Quando chega a casa, enfadado do campo ou do roçado, escravo da promessa das nuvens, a ceia a rede já o esperam. E ali é só dormir para acordar escurinho, a tirar o leite ou olhar as criações. Ė sua labuta de todo o ano. Às vezes, uma pinga, uma “missa do galo”, ou um batizado, mesmo porque, Deus que lhe deu tantas canseiras, não lhe dá de permitir muitas preocupações metafísicas, nem muitas obrigações devocionais.
A vida é aquela: monótona, igual, porém sua. Vida de vaqueirice. Sertanejo honesto e trabalhador. Montado na dura sela campeira, a vida para ele é um constante perigo, que não vê. O vaqueiro é o homem que não tem medo da vida. Transpõe, de um salto, na carreira louca, valados e riachos. Sobe morros. Voa, em cima de pedras. Vara, como um demônio, o mato fechado.
A vida é um risco! Mas vale a pena como o vaqueiro exalta, na sua carreira despencada, o desprezo das ameaças e faz, com isso, mais preciosa a vida, porque mais perigosamente vivida. E mais bela. Porque o domínio do perigo é sempre um movimento de beleza. E mais heroica. Porque o sentimento e a consciência do perigo são a única real sanção de bravura.
Senhores! Aí está um programa de trabalho urgente: a salvação desse inestimável patrimônio humano, pela sua vinculação ao solo.
Reveste-se, quiçá, de maior premência a sua execução – permiti-me dizê-lo – para a defesa do sertanejo, que coopera diretamente na economia nordestina, hoje a viver os imprevistos ciclos da cera de carnaúba e do babaçú, do cacau e das fibras, sem esquecer o ofício tradicional da vaqueirice e da lavoura comum.
As populações do Nordeste vão se tornando assustadoramente nômades, não apenas pelo fenômeno periódico das secas, mas pelas condições especiais da nossa educação ocidentalizantes e da nossa economia feudal: o “agregado”, o peão das nossas bandas, é menos do que o servo, porque se despeja, como uma coisa, das terras, por qualquer motivo, ou sem nenhum.

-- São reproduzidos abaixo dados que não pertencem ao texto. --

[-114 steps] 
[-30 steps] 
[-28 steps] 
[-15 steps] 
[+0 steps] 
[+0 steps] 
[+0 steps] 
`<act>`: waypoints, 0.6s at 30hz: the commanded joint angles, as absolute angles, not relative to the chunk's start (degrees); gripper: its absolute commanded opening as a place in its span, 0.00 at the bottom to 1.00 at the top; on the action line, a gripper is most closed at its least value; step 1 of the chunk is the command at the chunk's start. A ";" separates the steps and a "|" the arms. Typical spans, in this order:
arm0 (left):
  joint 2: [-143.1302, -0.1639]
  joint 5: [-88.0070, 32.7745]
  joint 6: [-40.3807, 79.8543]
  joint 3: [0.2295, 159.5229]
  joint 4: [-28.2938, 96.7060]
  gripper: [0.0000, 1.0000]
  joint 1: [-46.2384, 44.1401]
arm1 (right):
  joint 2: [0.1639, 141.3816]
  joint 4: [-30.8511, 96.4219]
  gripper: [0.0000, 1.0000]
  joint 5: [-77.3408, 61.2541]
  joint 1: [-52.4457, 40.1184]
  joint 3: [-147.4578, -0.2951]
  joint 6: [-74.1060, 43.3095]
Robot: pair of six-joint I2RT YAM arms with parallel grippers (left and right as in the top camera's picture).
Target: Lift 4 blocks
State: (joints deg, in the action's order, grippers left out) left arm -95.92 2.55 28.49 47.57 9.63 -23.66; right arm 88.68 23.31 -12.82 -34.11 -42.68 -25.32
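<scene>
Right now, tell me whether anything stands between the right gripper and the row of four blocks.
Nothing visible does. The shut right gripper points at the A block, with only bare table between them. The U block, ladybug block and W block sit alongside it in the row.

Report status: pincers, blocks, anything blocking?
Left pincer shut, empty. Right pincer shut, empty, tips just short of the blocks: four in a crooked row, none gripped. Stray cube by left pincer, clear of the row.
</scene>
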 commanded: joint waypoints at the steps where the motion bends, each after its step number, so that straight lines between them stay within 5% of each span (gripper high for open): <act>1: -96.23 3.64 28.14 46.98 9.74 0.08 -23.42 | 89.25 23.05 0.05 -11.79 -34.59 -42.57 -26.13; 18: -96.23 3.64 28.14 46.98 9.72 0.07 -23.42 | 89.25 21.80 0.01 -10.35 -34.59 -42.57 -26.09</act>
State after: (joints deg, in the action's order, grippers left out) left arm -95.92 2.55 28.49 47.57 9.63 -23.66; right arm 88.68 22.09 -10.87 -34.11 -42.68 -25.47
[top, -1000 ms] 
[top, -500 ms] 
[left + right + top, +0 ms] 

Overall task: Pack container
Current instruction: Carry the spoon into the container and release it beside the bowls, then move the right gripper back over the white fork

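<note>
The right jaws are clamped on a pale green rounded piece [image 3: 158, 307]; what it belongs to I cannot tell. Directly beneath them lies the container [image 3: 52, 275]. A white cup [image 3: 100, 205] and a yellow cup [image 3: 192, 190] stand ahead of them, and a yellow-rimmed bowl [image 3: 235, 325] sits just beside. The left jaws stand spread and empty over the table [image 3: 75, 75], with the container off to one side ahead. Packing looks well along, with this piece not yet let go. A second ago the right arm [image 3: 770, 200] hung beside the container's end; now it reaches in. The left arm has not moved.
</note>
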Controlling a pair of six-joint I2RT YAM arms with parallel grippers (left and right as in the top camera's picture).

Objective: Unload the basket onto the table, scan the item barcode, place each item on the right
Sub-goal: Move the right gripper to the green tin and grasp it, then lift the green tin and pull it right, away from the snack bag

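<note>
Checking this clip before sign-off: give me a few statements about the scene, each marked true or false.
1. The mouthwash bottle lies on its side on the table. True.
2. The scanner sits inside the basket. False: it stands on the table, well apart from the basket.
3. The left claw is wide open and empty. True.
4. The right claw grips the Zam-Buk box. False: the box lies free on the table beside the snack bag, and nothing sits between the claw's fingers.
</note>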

Não se trata de migração venturosa, o pioneirismo conquistador de outros rincões. O próprio cangaço, em que o sertanejo não raro se tem motivado pela pilhagem, não é um fenômeno brasileiro: antecede-lhe de muito, na Europa, a atividade bandoleira dos comitadjis...
É indispensável racionalizar a fixação do sertanejo, dar-lhe garantias de pouso, no amanho da terra e na permanência das possibilidades de trabalho. Ė inadiável tornar realidade social a tendência de radicação do homem do Nordeste." (1)
(1) MARTINS NAPOLEÃO, Benecdito, consultor jurídico do Banco do Brasil (3/5/1967 a 16/9/1977) – Discurso proferido, em 20/2/1952, ao ensejo da aprovação do novo regulamento da Carteira Agrícola e Industrial, em homenagem ao diretor Loureiro da Silva – Autorização concedida, em 30/1/2007, por Igor Silva de Martins Napoleão ao escritor Fernando Pinheiro. – In HISTÓRIA DO BANCO DO BRASIL, de Fernando Pinheiro.